Another fun fact about Crow’s lakeside resort is that there’s a painting inside depicting Crow and Thomas smoking cigars with Leonard Leo, the Federalist Society’s former vice president and current co-chairman of the board. That gathering happened about five years ago, according to the artist Crow commissioned to paint it—so, sometime during the Trump administration. Trump chose all three of his Supreme Court appointments from a list drawn up by Leo himself.

Also in the painting? Mark Paoletta, the general counsel of Trump’s administrations Office of Management and Budget, and a friend of the Thomases. Paoletta was aboard the same 2019 cruise to Indonesia and didn’t disclose it—but he did say he reimbursed Crow for the trip on the advice of an OMB ethics lawyer. He didn’t say how much he paid. (Paoletta also represented Ginni Thomas when she testified before the House January 6th Committee.)

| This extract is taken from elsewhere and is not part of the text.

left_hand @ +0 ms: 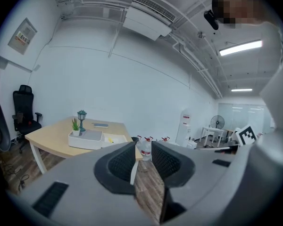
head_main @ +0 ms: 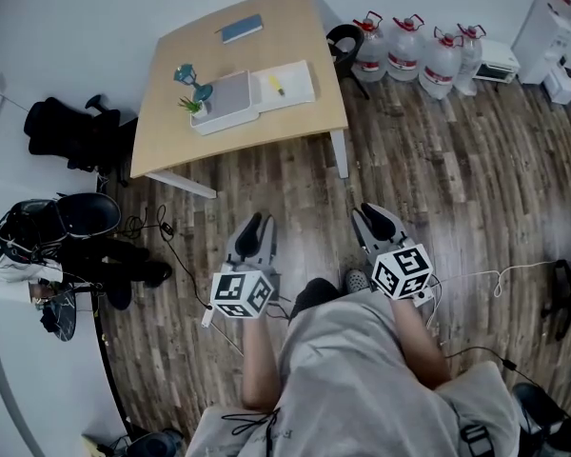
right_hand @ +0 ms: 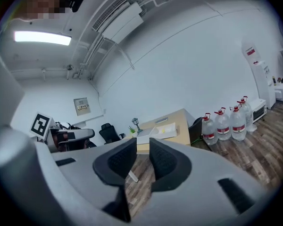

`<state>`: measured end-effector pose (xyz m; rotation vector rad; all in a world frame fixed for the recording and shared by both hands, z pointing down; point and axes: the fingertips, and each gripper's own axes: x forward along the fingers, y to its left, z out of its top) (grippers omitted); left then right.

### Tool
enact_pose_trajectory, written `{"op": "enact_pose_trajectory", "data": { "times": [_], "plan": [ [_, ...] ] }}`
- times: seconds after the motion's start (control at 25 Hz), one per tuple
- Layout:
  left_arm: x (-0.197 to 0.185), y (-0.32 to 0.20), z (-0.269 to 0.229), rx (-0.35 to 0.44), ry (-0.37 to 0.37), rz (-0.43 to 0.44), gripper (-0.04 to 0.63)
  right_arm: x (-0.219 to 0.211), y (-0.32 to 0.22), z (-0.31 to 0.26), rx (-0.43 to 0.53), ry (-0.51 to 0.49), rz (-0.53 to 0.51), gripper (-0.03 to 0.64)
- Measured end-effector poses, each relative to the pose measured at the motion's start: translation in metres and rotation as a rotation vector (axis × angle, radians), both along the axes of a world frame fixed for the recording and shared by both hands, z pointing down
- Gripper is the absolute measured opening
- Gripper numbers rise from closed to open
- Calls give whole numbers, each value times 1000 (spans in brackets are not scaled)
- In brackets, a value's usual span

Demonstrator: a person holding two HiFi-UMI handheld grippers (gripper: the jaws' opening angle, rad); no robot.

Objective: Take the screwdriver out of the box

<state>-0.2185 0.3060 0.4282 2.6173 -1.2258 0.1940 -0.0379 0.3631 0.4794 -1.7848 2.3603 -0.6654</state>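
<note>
A white box [head_main: 226,103] stands on the wooden table [head_main: 181,141] at the top of the head view, its lid [head_main: 290,84] folded open to the right. A small yellow screwdriver [head_main: 278,86] lies on the open white part. Both grippers hang low over the wooden floor, well short of the table. My left gripper [head_main: 259,225] and right gripper [head_main: 373,217] point toward it, jaws together with nothing held. The left gripper view shows its gripper [left_hand: 143,147] with the box [left_hand: 86,139] far off; the right gripper [right_hand: 142,142] also sees the box [right_hand: 153,132].
A potted plant and small lantern [head_main: 192,89] sit beside the box, a blue notebook [head_main: 241,29] behind it. Several water jugs [head_main: 419,50] line the back wall. Black office chairs [head_main: 71,131] and bags stand left. Cables [head_main: 500,276] trail on the floor.
</note>
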Motion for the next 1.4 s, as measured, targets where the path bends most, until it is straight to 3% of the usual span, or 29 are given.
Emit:
{"op": "enact_pose_trajectory", "data": {
  "times": [0.24, 0.52, 0.88, 1.4],
  "plan": [
    [11, -16, 13, -35, 14, 3, 101, 27, -13, 22, -49, -88, 63, 81],
    [27, -66, 25, -28, 34, 29, 101, 43, -44, 33, -64, -31, 74, 81],
    [46, -177, 34, -69, 72, 29, 101, 90, -152, 29, -119, -12, 130, 67],
    [48, -326, 43, -106, 93, 57, 101, 91, -288, 29, -164, 49, 116, 63]
  ]
}}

But wait, there’s more! It certainly looks like Sen. Ted Cruz (R-Texas) took Crow’s private plane to attend the 2018 swearing in of ultraconservative judge James Ho. Thomas, of course, conducted the ceremony.

Sen. Dick Durbin (D-Ill.), chairman of the Judiciary Committee, said Thursday that the committee would take action on this information. “This behavior is simply inconsistent with the ethical standards the American people expect of any public servant, let alone a Justice on the Supreme Court.”

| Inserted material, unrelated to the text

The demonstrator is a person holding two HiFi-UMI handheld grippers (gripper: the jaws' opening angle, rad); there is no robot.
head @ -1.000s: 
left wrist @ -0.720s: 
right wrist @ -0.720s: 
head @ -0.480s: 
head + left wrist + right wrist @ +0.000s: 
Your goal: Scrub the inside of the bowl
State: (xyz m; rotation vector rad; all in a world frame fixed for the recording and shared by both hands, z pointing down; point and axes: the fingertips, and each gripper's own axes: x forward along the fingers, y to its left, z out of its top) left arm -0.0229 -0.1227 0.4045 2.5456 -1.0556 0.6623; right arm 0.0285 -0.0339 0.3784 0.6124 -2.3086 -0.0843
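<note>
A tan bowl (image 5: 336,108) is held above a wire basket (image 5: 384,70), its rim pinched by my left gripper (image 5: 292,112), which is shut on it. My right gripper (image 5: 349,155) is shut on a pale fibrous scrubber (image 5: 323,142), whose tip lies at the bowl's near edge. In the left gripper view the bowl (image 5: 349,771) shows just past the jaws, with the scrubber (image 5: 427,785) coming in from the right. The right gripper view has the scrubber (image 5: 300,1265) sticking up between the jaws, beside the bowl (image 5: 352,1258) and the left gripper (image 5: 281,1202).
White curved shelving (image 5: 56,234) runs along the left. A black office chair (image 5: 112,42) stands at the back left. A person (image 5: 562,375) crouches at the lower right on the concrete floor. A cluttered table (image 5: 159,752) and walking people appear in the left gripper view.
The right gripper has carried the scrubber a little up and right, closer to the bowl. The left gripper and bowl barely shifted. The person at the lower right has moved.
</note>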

Activist Gabe Roth of Fix the Court released a blistering statement in response to the story and called for specific reforms, like an ethics office to pre-approve free travel and disclosures filed within 30 days. It’s worth printing every single word:

The astounding reporting from ProPublica leads to a conclusion we’ve all come to expect: the Supreme Court is the least accountable part of our government, and nothing is going to change without a wholesale, lawmaker-led reimagining of its responsibilities when it comes to basic measures of oversight.
It’s clear that the personal hospitality rules the judiciary adopted last month do not go far enough: the Supreme Court and lower courts need the same, if not stricter, gift and travel rules than what members of Congress have. That means a judicial ethics office to pre-approve sponsored trips, no matter who—even a “friend”—is footing the bill, and judges and justices should be required to file a report within 30 days of their return listing the names of other guests and the dollar amounts for every mode of transportation taken, plus lodging and meals. (Here’s an example of a congressional travel report.)
Remember, if a judge or justice took a flight on a private plane today, the public would not learn about it until their 2023 disclosure comes out, which would be mid-June 2024 at the earliest (assuming the jurist even reported it). Such an unnecessary delay makes real oversight impossible. And Justice Thomas should update his disclosures for every year he took a private plane, as it appears that such luxurious travel has never been included under the “personal hospitality exemption.”
Finally, when considering what steps should be taken to further investigate these trips, it might be helpful to imagine if today’s news was not about Justice Thomas and Harlan Crow but about, say, Justice Sotomayor and a major Democratic donor. My guess is that House Republicans would spring into action so quickly they’d forget about Hunter Biden for a while.

To which I repeat: Thomas should resign.